Further Reading

In his seminal Sketchpad system, Sutherland (1963) was the first to use projection matrices for computer graphics. Akenine-Möller et al. (2018) have provided a particularly well-written derivation of the orthographic and perspective projection matrices. Other good references for projections are Rogers and Adams’s Mathematical Elements for Computer Graphics (1990) and Eberly’s book (2001) on game engine design. See Adams and Levoy (2007) for a broad analysis of the types of radiance measurements that can be taken with cameras that have non-pinhole apertures.

An unusual projection method was used by Greene and Heckbert (1986) for generating images for OMNIMAX® theaters.

Potmesil and Chakravarty (1981, 1982, 1983) did early work on depth of field and motion blur in computer graphics. Cook and collaborators developed a more accurate model for these effects based on the thin lens model; this is the approach used for the depth of field calculations in Section 5.2.3 (Cook et al. 1984; Cook 1986). An alternative approach to motion blur was described by Gribel and Akenine-Möller (2017), who analytically computed the time ranges of ray–triangle intersections to eliminate stochastic sampling in time.

Kolb, Mitchell, and Hanrahan (1995) showed how to simulate complex camera lens systems with ray tracing in order to model the imaging effects of real cameras; the RealisticCamera is based on their approach. Steinert et al. (2011) improved a number of details of this simulation, incorporating wavelength-dependent effects and accounting for both diffraction and glare. Joo et al. (2016) extended this approach to handle aspheric lenses and modeled diffraction at the aperture stop, which causes some brightening at the edges of the circle of confusion in practice. See the books by Hecht (2002) and Smith (2007) for excellent introductions to optics and lens systems.

Hullin et al. (2012) used polynomials to model the effect of lenses on rays passing through them; they were able to construct polynomials that approximate entire lens systems from polynomial approximations of individual lenses. This approach saves the computational expense of tracing rays through lenses, though for complex scenes, this cost is generally negligible in relation to the rest of the rendering computations. Hanika and Dachsbacher (2014) improved the accuracy of this approach and showed how to combine it with bidirectional path tracing. Schrade et al. (2016) showed good results with approximation of wide-angle lenses using sparse higher-degree polynomials.

Film and Imaging

The film sensor model presented in Section 5.4.2 and the PixelSensor class implementation are from the PhysLight system described by Langlands and Fascione (2020).
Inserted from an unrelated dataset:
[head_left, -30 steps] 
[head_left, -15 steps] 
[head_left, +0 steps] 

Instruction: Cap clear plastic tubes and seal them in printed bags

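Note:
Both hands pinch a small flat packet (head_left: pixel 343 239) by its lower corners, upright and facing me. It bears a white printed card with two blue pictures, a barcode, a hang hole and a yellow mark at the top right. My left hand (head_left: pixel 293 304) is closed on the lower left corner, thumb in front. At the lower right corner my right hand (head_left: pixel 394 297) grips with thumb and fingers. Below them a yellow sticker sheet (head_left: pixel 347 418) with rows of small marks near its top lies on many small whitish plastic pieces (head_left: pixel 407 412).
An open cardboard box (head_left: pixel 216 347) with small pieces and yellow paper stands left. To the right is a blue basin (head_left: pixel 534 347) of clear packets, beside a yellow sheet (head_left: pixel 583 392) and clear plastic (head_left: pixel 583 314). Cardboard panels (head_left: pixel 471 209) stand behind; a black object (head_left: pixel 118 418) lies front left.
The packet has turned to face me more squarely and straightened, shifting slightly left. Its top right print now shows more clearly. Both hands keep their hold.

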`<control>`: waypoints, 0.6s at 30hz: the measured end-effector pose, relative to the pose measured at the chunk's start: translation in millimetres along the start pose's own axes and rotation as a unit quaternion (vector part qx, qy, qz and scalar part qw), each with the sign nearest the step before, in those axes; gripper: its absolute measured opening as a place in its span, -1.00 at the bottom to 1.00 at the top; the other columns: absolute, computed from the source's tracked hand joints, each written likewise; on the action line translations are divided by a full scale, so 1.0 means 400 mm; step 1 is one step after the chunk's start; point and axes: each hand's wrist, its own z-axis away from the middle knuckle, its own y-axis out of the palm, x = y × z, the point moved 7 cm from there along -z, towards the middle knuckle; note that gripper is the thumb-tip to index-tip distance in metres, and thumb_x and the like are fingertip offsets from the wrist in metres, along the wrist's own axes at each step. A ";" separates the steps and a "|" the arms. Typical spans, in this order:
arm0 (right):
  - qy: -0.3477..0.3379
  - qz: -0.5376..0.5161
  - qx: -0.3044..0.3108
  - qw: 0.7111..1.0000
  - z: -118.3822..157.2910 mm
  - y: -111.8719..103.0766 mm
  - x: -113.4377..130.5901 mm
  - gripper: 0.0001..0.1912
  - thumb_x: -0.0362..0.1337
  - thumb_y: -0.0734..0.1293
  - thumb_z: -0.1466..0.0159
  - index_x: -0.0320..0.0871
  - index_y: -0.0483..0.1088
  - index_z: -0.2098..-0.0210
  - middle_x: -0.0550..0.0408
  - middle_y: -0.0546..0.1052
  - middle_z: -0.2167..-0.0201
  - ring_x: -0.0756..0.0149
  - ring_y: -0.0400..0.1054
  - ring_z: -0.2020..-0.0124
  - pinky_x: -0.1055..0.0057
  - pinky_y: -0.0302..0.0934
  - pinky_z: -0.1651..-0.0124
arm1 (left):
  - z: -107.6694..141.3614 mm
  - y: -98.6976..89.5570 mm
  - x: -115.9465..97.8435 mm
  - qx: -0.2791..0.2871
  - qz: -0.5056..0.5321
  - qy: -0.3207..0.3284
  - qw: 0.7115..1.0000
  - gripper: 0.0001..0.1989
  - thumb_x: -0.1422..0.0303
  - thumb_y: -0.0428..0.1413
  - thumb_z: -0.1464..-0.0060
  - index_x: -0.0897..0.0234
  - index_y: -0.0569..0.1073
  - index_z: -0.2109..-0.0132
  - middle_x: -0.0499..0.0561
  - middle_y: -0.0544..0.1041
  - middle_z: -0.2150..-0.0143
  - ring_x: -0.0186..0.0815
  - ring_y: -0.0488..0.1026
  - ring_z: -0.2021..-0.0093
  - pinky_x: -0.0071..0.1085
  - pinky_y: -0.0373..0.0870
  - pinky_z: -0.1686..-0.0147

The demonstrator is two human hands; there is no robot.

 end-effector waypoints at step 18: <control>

See also Chen et al. (2009), who described the implementation of a fairly complete simulation of a digital camera, including the analog-to-digital conversion and noise in the measured pixel values inherent in this process.

Filter importance sampling, as described in Section 8.8, was described in a paper by Ernst et al. (2006). This technique is also proposed in Shirley’s Ph.D. thesis (1990).
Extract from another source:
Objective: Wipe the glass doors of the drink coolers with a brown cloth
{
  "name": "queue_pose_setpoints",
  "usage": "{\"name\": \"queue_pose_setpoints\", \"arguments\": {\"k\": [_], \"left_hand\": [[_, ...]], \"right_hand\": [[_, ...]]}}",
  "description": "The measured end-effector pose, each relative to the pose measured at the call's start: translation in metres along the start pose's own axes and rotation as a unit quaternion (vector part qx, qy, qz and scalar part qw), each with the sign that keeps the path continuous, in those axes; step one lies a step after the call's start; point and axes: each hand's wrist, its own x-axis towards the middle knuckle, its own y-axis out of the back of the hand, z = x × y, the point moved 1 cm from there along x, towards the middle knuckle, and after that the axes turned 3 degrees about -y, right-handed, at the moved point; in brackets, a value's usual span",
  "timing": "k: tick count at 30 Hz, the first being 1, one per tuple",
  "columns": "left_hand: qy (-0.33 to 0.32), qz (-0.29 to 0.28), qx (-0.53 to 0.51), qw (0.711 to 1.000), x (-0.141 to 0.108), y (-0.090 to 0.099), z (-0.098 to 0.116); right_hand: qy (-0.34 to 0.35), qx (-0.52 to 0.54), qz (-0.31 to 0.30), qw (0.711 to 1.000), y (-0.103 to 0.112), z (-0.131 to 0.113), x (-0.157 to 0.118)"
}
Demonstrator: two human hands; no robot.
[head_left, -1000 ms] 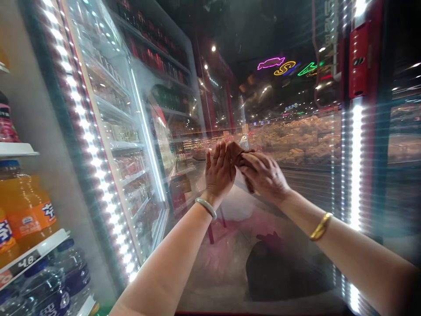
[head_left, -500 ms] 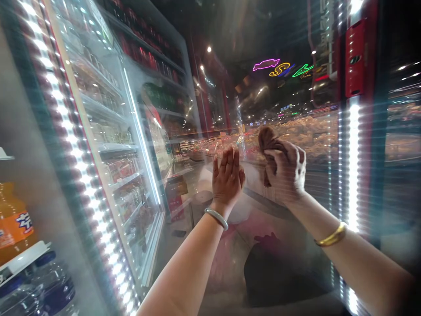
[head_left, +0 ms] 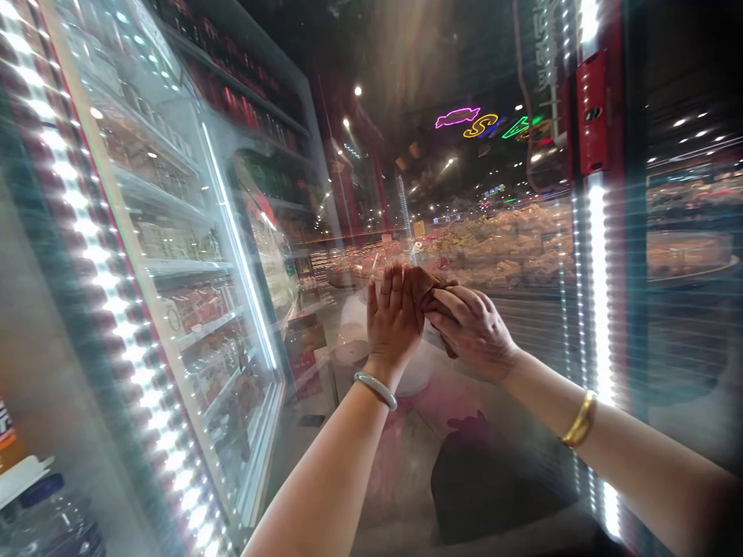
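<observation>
Left hand (head_left: pixel 395 321) spread flat, palm to the glass panel (head_left: pixel 511 402), fingers up, gripping nothing. Right hand (head_left: pixel 477 329) pinching a bunched brown cloth (head_left: pixel 423 286) at the glass, fingers curled over it. Cloth sits between hands, just beside the left one. Pale bangle (head_left: pixel 376 391) on left wrist, gold bangle (head_left: pixel 580 419) on right. Bright light strips (head_left: pixel 600 278) run along left and right sides. Bottle (head_left: pixel 52 520) at near left, partly cropped.
</observation>
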Motion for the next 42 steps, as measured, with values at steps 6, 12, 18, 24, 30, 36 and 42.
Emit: {"name": "queue_pose_setpoints", "arguments": {"k": [6,12,18,24,30,36,42], "left_hand": [[0.003,0.009,-0.013,1.000,0.001,-0.002,0.001],[0.006,0.005,-0.019,1.000,0.001,-0.001,0.001],[0.005,0.006,-0.015,1.000,0.000,0.000,0.000],[0.000,0.003,0.013,1.000,0.000,0.000,-0.001],[-0.003,0.000,0.033,0.999,-0.001,0.001,0.000],[-0.001,0.004,0.023,1.000,-0.001,0.000,-0.001],[-0.002,0.005,0.019,1.000,-0.002,-0.001,-0.002]], "right_hand": [[-0.174,-0.027,0.108,0.978,0.008,0.025,-0.014],[-0.021,-0.035,0.042,0.998,0.014,0.042,-0.020],[-0.011,-0.029,0.056,0.998,0.018,0.032,-0.014],[-0.069,-0.032,0.062,0.995,0.021,0.047,-0.020],[-0.002,-0.021,0.012,1.000,0.018,0.039,-0.026],[-0.132,-0.037,0.078,0.987,0.029,0.066,-0.029],[-0.035,-0.026,-0.009,0.999,0.031,0.082,-0.038]]}}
The idea of storing additional information about the properties of the visible surface in a pixel was introduced by Perlin (1985a) and Saito and Takahashi (1990), who also coined the term G-Buffer. Shade et al. (1998) introduced the generalization of storing information about all the surfaces along each camera ray and applied this representation to view interpolation, using the originally hidden surfaces to handle disocclusion.

Celarek et al. (2019) developed techniques for evaluating sampling schemes based on computing both the expectation and variance of MSE and described approaches for evaluating error in rendered images across both pixels and frequencies.
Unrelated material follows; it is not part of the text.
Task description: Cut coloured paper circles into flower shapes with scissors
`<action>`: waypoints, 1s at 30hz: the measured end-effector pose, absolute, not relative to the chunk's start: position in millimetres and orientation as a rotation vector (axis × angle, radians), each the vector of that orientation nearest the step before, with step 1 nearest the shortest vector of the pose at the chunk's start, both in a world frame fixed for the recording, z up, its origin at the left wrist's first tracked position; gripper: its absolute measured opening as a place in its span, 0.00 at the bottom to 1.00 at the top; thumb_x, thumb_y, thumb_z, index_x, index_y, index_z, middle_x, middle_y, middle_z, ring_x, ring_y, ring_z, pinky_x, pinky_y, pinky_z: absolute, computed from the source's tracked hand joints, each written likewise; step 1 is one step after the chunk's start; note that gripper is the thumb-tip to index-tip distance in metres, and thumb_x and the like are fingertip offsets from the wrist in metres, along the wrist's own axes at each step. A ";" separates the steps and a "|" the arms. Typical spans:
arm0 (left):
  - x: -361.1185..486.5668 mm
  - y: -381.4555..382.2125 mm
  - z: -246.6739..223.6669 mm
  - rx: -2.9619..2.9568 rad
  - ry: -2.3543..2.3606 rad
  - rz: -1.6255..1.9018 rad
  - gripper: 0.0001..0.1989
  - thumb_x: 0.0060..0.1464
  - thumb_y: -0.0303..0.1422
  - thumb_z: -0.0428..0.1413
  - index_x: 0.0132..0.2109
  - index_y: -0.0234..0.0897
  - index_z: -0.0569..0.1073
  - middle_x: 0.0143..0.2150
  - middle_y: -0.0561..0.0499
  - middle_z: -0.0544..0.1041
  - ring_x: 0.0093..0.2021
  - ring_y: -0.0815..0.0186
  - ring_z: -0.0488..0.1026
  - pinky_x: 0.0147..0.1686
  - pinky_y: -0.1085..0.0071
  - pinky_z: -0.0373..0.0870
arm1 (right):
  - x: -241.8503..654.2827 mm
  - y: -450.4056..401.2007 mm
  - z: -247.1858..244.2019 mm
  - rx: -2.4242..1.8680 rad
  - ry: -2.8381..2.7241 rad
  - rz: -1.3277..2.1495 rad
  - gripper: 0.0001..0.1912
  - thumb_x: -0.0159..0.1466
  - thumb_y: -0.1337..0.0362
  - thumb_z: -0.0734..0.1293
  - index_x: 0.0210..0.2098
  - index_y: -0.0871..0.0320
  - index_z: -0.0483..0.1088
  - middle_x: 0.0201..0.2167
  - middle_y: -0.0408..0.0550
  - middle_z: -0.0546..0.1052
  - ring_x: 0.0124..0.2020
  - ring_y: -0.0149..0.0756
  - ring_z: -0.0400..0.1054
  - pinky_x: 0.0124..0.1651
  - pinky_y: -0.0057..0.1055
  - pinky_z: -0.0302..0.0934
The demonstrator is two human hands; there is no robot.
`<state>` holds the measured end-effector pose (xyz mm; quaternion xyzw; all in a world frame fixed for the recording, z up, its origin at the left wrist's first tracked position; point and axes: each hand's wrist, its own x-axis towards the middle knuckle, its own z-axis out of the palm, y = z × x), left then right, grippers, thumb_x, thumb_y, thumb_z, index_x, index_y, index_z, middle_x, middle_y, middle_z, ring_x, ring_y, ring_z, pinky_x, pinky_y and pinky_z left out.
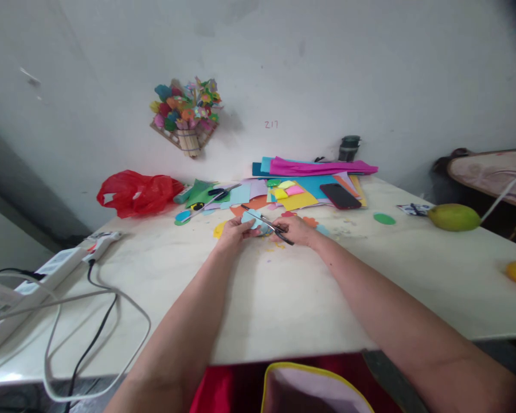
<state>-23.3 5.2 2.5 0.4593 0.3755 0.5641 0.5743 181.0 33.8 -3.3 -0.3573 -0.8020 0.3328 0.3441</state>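
Note:
My left hand (235, 232) pinches a small light-blue paper cutout (250, 219) above the middle of the table. In my right hand (298, 230) is a pair of scissors (269, 223) with dark handles, its blades pointing left across the paper. Whether the blades are closed on the paper I cannot tell. Orange paper flower shapes (310, 221) lie just beyond my right hand. A yellow paper piece (219, 229) is beside my left hand, and tiny paper scraps (277, 246) are scattered below the scissors.
Coloured paper sheets (301, 201), a phone (340, 196) and a second pair of scissors (223, 192) lie farther back. A red plastic bag (137, 194) sits back left; a power strip (54, 272) and cables (144, 315) occupy the left. A green-yellow fruit (454, 217) rests at right.

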 end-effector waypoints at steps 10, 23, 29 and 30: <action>-22.8 3.4 4.3 1.086 0.869 1.303 0.13 0.39 0.32 0.64 0.33 0.29 0.73 0.27 0.46 0.77 0.24 0.67 0.74 0.30 0.71 0.72 | 180.0 34.3 -5.6 -0.928 -2.043 0.922 0.16 0.44 0.59 0.73 0.31 0.59 0.74 0.21 0.42 0.73 0.26 0.33 0.65 0.26 0.26 0.55; -19.4 0.3 6.0 1.051 0.849 1.265 0.11 0.38 0.28 0.63 0.32 0.27 0.75 0.30 0.44 0.78 0.25 0.67 0.74 0.29 0.72 0.73 | 171.1 26.7 4.7 -0.852 -1.775 1.378 0.20 0.39 0.59 0.74 0.29 0.63 0.70 0.20 0.39 0.69 0.20 0.24 0.59 0.23 0.24 0.54; -18.9 1.2 4.5 1.045 0.840 1.260 0.08 0.40 0.27 0.62 0.32 0.28 0.75 0.31 0.44 0.78 0.25 0.67 0.74 0.29 0.71 0.74 | 172.3 20.3 11.7 -0.878 -1.787 1.403 0.18 0.43 0.59 0.73 0.29 0.64 0.70 0.16 0.37 0.65 0.16 0.22 0.54 0.18 0.23 0.47; -19.0 1.3 4.2 1.046 0.838 1.255 0.08 0.41 0.27 0.62 0.32 0.28 0.75 0.31 0.44 0.78 0.25 0.66 0.75 0.29 0.71 0.74 | 172.3 19.7 12.0 -0.870 -1.786 1.408 0.17 0.44 0.59 0.73 0.29 0.64 0.70 0.16 0.37 0.64 0.16 0.23 0.54 0.18 0.23 0.47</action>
The sampling technique that approximates the XYZ matching curves is due to Radziszewski et al. (2009).

The SpectralFilm uses a representation for spectral images in the OpenEXR format that was introduced by Fichet et al. (2021).

As discussed in Section 5.4.2, the human visual system generally factors out the illumination color to perceive surfaces’ colors independently of it. A number of methods have been developed to process photographs to perform white balancing to eliminate the tinge of light source colors; see Gijsenij et al. (2011) for a survey. White balancing photographs can be challenging, since the only information available to white balancing algorithms is the final pixel values. In a renderer, the problem is easier, as information about the light sources is directly available; Wilkie and Weidlich (2009) developed an efficient method to perform accurate white balancing in a renderer.


A wide range of approaches have been developed for removing Monte Carlo noise from rendered images. Here we will discuss those that are based on the statistical characteristics of the sample values themselves. In the “Further Reading” section of Chapter 8, we will discuss ones that derive filters that account for the underlying light transport equations used to form the image. Zwicker et al.’s report (2015) has thorough coverage of both approaches to denoising through 2015. We will therefore focus here on some of the foundational work as well as more recent developments.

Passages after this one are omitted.